Lei Yang Wins 2021 IEEE TCAD Best Paper Award
ECE Asst. Prof. Lei Yang has been selected by the IEEE Transactions on Computer-Aided Design (TCAD) for the 2021 Donald O. Pederson Best Paper Award, presented at the Design Automation Conference in December 2021.
The TCAD award recognizes the best paper published in the Transactions on Computer-Aided Design of Integrated Circuits and Systems publication.
The IEEE TCAD Editorial Board and the IEEE Council on Electronic Design Automation selected the paper as one of two 2021 winners from over 800 papers published by the journal in the last two years.
The winners were judged on the overall quality, originality, level of contribution, subject matter, and timeliness of the research. The award was presented at the Design Automation Conference in December 2021.
Dr. Yang's paper, “Hardware/Software Co-Exploration of Neural Architectures,” proposes a novel hardware and software framework for efficient neural architecture search (NAS), a technique to automate machine learning systems.
"This is the first work for the co-exploration of hardware design space and neural network architecture search space," said Dr. Yang.
"Compared with the existing Hardware-aware NAS, in this work, our proposed co-exploration framework has demonstrated the best tradeoff between the performance of neural network architectures and the requires from hardware platforms."
Dr. Yang joined UNM after her experience as a Post-Doctoral Research Associate in the Department of Computer Science and Engineering at the University of Notre Dame.
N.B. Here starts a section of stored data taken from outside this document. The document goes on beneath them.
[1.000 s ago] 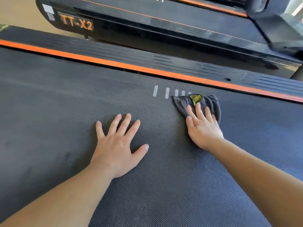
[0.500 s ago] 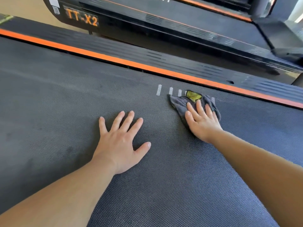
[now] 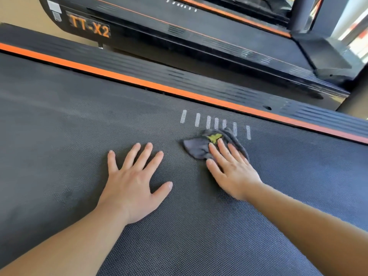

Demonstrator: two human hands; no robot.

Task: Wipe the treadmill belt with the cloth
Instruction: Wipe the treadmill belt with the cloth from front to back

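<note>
The head view looks down on a dark, textured treadmill belt (image 3: 79,136) that fills most of the frame. The left hand (image 3: 131,186) lies flat on the belt just left of centre, fingers spread and straight, holding nothing; it looks like a brace for the person's weight. The right hand (image 3: 233,172), a little right of centre, presses a crumpled grey cloth (image 3: 196,147) onto the belt with straight, flat fingers, not a curled grasp. The cloth bunches out ahead and to the left of the fingertips and shows a small yellow-green patch (image 3: 214,138). Its far edge touches a row of short white stripes (image 3: 208,122) printed on the belt. Beyond them an orange strip (image 3: 139,82) runs along the side rail from the left edge down to the right. A second treadmill marked TT-X2 (image 3: 89,26) stands in the upper left. The wiping step appears to be under way near the belt's far edge. The next stroke likely calls for steady downward pressure as the cloth slides, so that it drags flat and does not roll up under the palm, and for covering the unwiped belt to the left.
</note>
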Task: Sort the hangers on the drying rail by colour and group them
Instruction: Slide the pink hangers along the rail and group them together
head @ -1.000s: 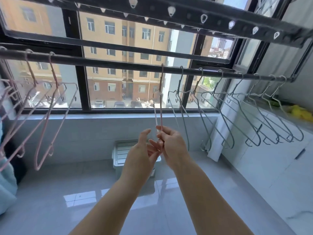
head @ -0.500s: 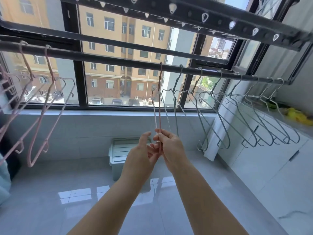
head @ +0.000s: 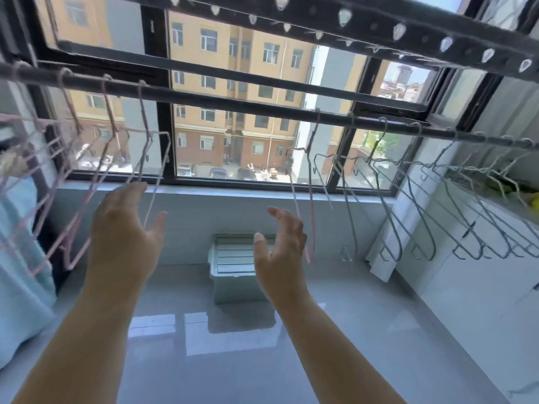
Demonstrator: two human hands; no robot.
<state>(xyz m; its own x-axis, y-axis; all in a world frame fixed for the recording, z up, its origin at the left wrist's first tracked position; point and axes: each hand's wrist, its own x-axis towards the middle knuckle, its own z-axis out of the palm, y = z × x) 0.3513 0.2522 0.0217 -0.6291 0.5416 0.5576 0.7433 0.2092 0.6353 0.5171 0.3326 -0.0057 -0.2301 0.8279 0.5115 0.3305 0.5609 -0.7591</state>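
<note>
A dark drying rail (head: 233,105) crosses the window. Several pink hangers (head: 87,196) hang grouped at its left end. Several grey-green hangers (head: 414,205) hang along its right part. One pink hanger (head: 312,196) hangs alone at the left edge of the grey-green group. My left hand (head: 125,228) is raised with straight fingers, fingertips at the lower edge of the nearest pink hanger on the left. My right hand (head: 280,243) is open with spread fingers, just left of the lone pink hanger and holding nothing.
A second perforated rail (head: 379,27) runs overhead. A pale green plastic box (head: 239,269) stands on the glossy floor below the window sill. Light blue cloth (head: 20,258) hangs at the left. White cabinets (head: 481,287) line the right wall.
Both hands held the lone pink hanger's lower end together at centre. They have let go and moved apart, the left hand going left to the pink group. The view has turned left.
</note>
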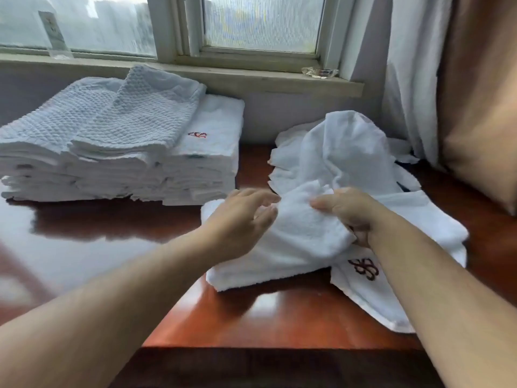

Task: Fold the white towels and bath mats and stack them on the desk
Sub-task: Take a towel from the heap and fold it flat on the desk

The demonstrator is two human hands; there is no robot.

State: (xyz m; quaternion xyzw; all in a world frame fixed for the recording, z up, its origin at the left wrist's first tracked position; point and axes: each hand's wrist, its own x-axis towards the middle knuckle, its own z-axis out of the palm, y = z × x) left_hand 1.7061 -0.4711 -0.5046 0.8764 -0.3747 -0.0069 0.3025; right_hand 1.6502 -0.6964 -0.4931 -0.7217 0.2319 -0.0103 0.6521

Before that, she was a research scholar at the University of California, Irvine from Oct. 2017 to Feb. 2019, and a research scholar at the University of Pittsburgh from Feb. 2019 to Aug. 2019.
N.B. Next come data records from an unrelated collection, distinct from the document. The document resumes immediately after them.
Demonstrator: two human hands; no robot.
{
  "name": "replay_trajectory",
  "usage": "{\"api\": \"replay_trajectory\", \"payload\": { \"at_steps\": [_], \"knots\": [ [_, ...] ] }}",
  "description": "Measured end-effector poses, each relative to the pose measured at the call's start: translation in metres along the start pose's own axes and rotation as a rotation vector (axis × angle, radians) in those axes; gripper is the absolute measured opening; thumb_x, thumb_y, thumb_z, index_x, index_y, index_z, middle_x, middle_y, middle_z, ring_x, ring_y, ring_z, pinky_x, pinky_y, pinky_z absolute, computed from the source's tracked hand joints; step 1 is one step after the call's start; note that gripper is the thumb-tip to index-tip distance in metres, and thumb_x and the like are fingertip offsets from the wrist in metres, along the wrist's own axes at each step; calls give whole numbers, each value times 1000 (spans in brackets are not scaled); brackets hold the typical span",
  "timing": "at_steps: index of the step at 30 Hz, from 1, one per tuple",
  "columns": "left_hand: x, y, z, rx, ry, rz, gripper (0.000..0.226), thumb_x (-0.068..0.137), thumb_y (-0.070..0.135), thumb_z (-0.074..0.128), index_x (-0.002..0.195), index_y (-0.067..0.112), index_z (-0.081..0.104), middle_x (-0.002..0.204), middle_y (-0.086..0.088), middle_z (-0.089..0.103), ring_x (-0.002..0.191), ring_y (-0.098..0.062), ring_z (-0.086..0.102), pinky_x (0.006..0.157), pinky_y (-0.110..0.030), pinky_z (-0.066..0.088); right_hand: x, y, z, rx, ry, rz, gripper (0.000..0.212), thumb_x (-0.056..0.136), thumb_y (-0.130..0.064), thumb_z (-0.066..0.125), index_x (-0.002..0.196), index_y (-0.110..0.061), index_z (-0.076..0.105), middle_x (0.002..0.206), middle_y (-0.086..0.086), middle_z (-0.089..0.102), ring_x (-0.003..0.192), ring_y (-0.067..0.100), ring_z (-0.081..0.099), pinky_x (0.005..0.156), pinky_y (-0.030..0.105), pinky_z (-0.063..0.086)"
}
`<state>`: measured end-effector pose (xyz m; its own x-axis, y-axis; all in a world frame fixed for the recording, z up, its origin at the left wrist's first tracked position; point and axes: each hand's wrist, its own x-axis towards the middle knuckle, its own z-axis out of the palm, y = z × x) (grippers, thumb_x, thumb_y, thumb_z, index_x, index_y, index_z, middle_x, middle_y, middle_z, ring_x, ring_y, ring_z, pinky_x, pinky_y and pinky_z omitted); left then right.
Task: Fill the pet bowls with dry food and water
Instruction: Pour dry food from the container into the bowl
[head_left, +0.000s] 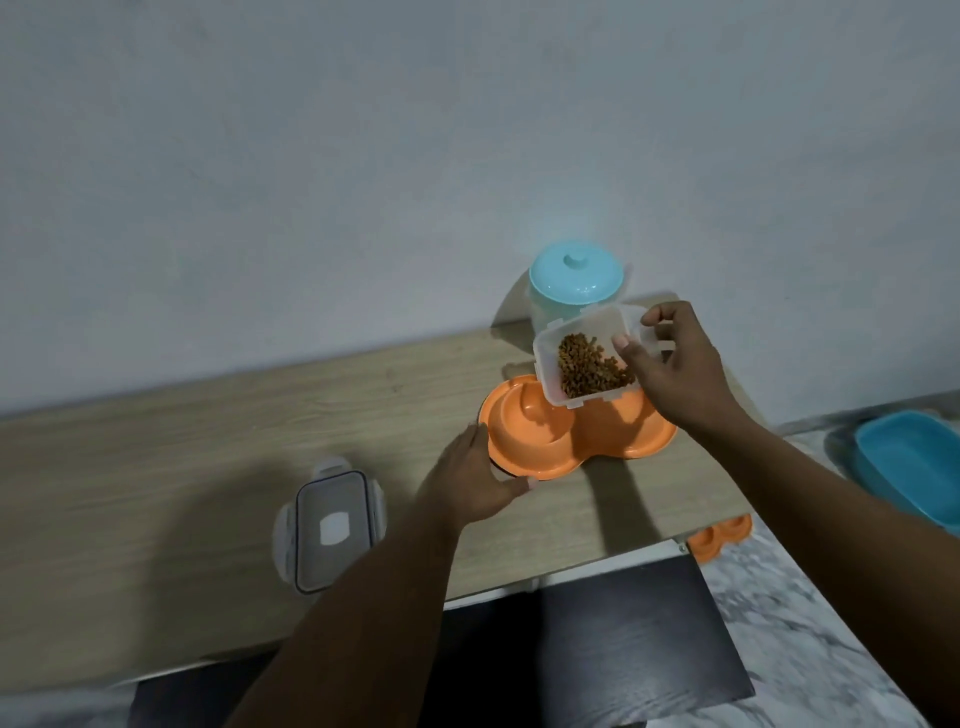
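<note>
An orange double pet bowl (524, 431) sits on the wooden table (208, 441) near its right end. Its left well looks empty; the right well is mostly hidden. My right hand (675, 369) holds a clear plastic container (556, 353) of brown dry kibble (589, 366), tilted above the bowl. My left hand (475, 475) rests against the bowl's left rim, steadying it. The container's clear lid (330, 527) with side clips lies flat on the table to the left.
A light blue lidded jar (574, 283) stands against the wall behind the bowl. On the marble floor at right lie a blue tray (909, 467) and another orange bowl (719, 540) partly under the table. A dark mat (597, 649) lies below the table's front edge.
</note>
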<state>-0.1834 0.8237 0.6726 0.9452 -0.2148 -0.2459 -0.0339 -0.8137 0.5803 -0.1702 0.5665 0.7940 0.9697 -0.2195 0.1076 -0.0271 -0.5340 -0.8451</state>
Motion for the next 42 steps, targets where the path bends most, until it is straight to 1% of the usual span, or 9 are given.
{"api": "replay_trajectory", "payload": {
  "at_steps": [2,4,8,12,15,20,28,34,42],
  "knots": [
    [-2,-5,2,65,-53,8,111,63,80,62,150,24,24,156,0,32,144,-20,29,117,-42,30,-1,-2,7,-42,-27,-11,37,88,-47,69,111,-29,46,116,1,58,98,27,62,78,42,55],
    [0,-10,3,102,-71,-1,111,69,73,64,154,21,15,162,-2,20,150,-21,18,120,-42,23,-4,-5,11,-74,-59,-22,41,84,-57,67,110,-35,44,116,1,58,96,29,63,77,48,58],
    [3,-13,5,116,4,-6,91,72,67,63,146,25,31,152,-1,41,140,-22,38,109,-46,40,-9,-11,17,-93,-73,-47,47,77,-69,61,109,-40,42,119,0,58,102,30,63,82,54,57],
    [2,-8,5,136,39,-11,81,75,58,68,142,23,37,150,-4,44,137,-25,42,107,-49,42,-11,-15,21,-129,-65,-90,43,82,-61,65,111,-38,42,115,-5,56,102,28,63,80,54,58],
    [2,-8,6,130,50,-18,81,75,57,70,141,23,38,148,-4,45,134,-26,46,104,-48,44,-13,-18,22,-146,-49,-121,43,84,-58,65,113,-34,43,113,-8,54,103,27,62,81,55,56],
    [2,-4,3,150,81,-22,68,76,57,70,128,22,47,140,-4,53,123,-27,54,95,-46,49,-13,-16,22,-167,-42,-152,43,86,-54,67,114,-31,43,113,-7,53,97,27,62,78,55,56],
    [0,4,-1,134,79,-41,72,77,52,74,136,21,46,142,-4,53,126,-28,53,98,-44,46,-13,-13,26,-190,-46,-171,44,86,-50,69,116,-29,45,117,-4,56,99,25,61,74,45,56],
    [-4,9,-4,132,71,-77,72,77,53,74,136,24,45,145,-3,50,128,-28,52,99,-46,47,-13,-14,27,-195,-43,-170,45,87,-47,70,117,-25,45,122,0,57,104,26,59,79,49,57],
    [-6,13,-8,145,59,-95,76,78,52,73,141,23,41,150,-4,44,133,-29,48,102,-45,44,-15,-14,31,-196,-47,-186,47,86,-51,69,118,-28,43,124,4,59,102,26,60,75,53,58]
  ]
}}
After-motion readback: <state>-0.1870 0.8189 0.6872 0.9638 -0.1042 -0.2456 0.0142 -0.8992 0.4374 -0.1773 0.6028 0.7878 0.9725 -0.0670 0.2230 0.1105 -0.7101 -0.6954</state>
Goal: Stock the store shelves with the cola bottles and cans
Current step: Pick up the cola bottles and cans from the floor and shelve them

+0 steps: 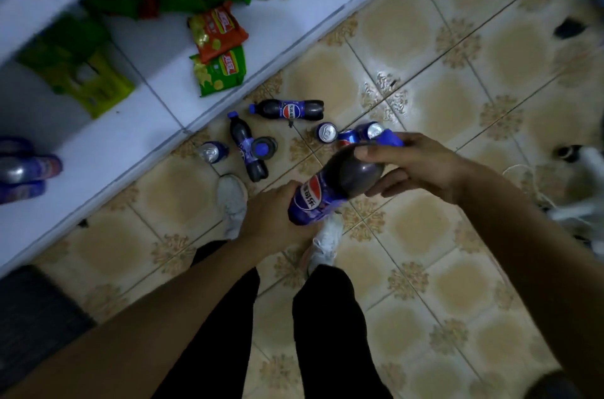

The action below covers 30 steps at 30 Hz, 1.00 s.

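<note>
While blurred cans (24,169) rest on the white shelf (124,140) at the left and loose bottles (287,110) lie on the tiled floor (425,235), the left hand (273,218) clasps the labelled end of a cola bottle (330,191) held above the floor, the right hand (418,165) wrapped round its dark end.

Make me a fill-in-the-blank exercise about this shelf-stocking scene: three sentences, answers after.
1. The cola bottle is held by ___ hands, the left hand and the right hand.
2. The lying bottle near the green snack packet rests on the tiled ___.
3. The orange snack packet lies on the white ___.
Answers: both; floor; shelf.
</note>
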Tool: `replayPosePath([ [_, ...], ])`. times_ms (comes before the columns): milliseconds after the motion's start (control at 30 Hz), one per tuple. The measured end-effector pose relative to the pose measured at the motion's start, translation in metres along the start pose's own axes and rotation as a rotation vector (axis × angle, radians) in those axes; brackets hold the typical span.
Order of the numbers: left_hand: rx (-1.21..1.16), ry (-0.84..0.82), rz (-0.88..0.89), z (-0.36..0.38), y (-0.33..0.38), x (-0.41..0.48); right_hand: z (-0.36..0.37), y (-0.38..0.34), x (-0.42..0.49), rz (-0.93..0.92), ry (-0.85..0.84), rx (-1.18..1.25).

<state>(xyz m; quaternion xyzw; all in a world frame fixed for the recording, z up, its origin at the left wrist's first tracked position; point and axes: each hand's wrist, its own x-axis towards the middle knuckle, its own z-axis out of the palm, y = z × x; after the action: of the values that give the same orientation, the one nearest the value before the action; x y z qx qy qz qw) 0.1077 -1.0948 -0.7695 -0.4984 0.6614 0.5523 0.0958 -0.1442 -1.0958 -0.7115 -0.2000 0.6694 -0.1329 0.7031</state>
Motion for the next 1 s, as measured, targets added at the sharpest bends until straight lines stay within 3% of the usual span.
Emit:
replayPosePath([
  [133, -0.219, -0.134, -0.118, -0.039, 0.055, -0.073, 0.015, -0.038, -0.072, -0.07, 0.087, -0.003],
  [267, -0.637, -0.171, -0.261, -0.067, 0.104, -0.154, 0.051, -0.06, -0.141, -0.205, 0.196, 0.202],
  [400, -1.2, -0.141, -0.358, -0.082, 0.131, -0.24, 0.097, -0.064, -0.203, -0.227, 0.089, 0.393],
  [533, -1.645, -0.208, -0.207, -0.082, 0.143, -0.319, 0.163, -0.056, -0.252, -0.181, -0.068, 0.474],
  [600, -1.741, -0.172, -0.13, -0.077, 0.15, -0.348, 0.197, -0.057, -0.271, -0.2, -0.164, 0.443],
  [667, -1.6, 0.025, -0.13, -0.076, 0.155, -0.369, 0.223, -0.063, -0.286, -0.226, -0.239, 0.379],
  [700, -1.401, 0.201, -0.169, -0.076, 0.155, -0.377, 0.233, -0.068, -0.292, -0.246, -0.263, 0.348],
  [833, -0.104, 0.855, -0.414, -0.085, 0.128, -0.412, 0.274, -0.089, -0.308, -0.345, -0.266, 0.15],
  [900, 0.188, 1.002, -0.502, -0.096, 0.102, -0.431, 0.308, -0.092, -0.314, -0.374, -0.286, 0.08],
  [1000, 0.418, 1.126, -0.537, -0.114, 0.056, -0.467, 0.379, -0.088, -0.325, -0.386, -0.363, 0.084],
])
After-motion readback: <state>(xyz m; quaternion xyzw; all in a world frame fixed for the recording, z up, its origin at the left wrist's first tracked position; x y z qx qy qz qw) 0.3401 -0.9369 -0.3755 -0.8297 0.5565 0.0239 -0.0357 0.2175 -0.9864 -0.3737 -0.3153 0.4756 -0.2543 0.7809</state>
Dr. Yang's research focuses on Automated Machine Learning, Embedded Systems, and High-Performance Computing Architectures. Dr. Yang has created methods in the Hardware/Software co-exploration for neural architectures. Approaches developed by her group have been deployed to the resource-constrained edge AI systems and applied to medical applications to improve the quality of healthcare and largely reduce cost. Currently, Dr. Yang is also working on System-Level Optimization for Applied Machine Learning, and designing optimized machine learning models for specific embedded systems and applications, including fair medical AI, collaborative drug discovery, and subsurface estimation.
Comparison between (a) hardware-aware NAS; (b) the proposed hardware/software co-exploration NAS. The red rectangles convey the metrics that can be optimized in the exploration.